## PROBLEM REQUIREMENTS
Which lines below contain the word "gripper"? Copy each of them.

## PROVIDED DATA
◆ ◆ ◆ ◆ ◆ ◆ ◆

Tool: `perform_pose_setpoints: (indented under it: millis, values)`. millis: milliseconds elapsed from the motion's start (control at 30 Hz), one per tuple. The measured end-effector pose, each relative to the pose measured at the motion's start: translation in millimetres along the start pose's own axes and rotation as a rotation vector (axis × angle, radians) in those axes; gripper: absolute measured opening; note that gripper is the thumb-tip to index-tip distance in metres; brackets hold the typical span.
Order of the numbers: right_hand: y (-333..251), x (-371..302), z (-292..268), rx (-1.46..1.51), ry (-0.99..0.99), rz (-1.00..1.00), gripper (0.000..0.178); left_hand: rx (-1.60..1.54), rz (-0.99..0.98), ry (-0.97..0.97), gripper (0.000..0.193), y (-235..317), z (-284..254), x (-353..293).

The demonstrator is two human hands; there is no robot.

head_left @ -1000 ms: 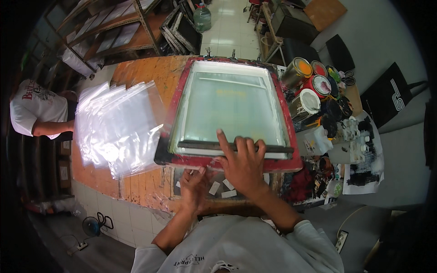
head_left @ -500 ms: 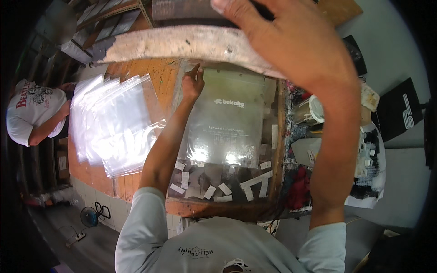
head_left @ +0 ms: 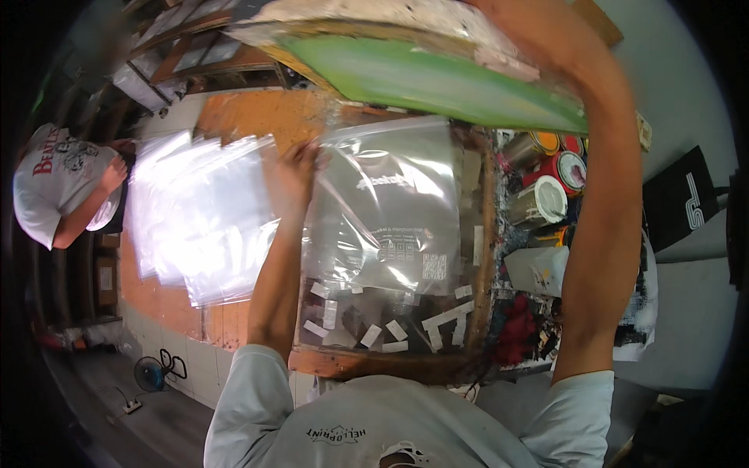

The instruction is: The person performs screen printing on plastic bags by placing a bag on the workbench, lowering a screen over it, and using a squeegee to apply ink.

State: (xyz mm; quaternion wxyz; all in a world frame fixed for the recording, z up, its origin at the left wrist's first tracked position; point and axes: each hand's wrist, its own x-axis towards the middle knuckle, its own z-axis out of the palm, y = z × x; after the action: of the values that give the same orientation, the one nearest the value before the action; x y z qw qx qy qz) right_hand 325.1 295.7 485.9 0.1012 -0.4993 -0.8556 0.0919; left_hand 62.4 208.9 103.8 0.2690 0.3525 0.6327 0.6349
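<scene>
Clear rectangular plastic zip bag with white printing (head_left: 382, 207) sits right in front of you, creased and glinting, over the dark grey panel (head_left: 355, 316) on the large orange-brown wooden table (head_left: 261, 109). Above the table's far side, the paint-stained screen frame with green mesh (head_left: 429, 78) stands tilted up, clear of the bag. Your right forearm (head_left: 597, 210) rises past its right end; the hand itself is beyond the upper edge, so its fingers and their hold cannot be told. To your left lies a fanned stack of clear plastic bags (head_left: 207, 218). Your left hand (head_left: 297, 168) is blurred, yet its fingers look drawn together, pinching the bag's upper left corner. Short white strips (head_left: 371, 336) dot the panel below the bag.

You seem to be taking the printed bag off the panel. Your next move calls for a firm pinch and an even peel, with the screen held high; the ink may be wet, so let nothing brush the print.
</scene>
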Motion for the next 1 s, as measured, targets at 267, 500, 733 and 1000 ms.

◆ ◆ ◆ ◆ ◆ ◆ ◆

## YOUR RESPONSE
Tool: `perform_pose_setpoints: (indented under it: millis, values)`. millis: milliseconds elapsed from the motion's start (control at 30 Hz), one per tuple. The measured end-effector pose, each relative to the pose measured at the motion's start: translation in millimetres along the start pose's own axes and rotation as a rotation vector (axis × angle, radians) in those axes; gripper: absolute measured opening; note that gripper is the thumb-tip to index-tip distance in metres; brackets hold the typical span.
Order of the numbers: right_hand: y (-333..251), x (-371..302), z (-292..268), rx (-1.46..1.51), ry (-0.99..0.99), rz (-1.00..1.00), gripper (0.000..0.178); left_hand: rx (-1.60..1.54), rz (-0.99..0.98), ry (-0.97..0.97), gripper (0.000..0.193), y (-235..317), z (-284..254), x (-353..293).

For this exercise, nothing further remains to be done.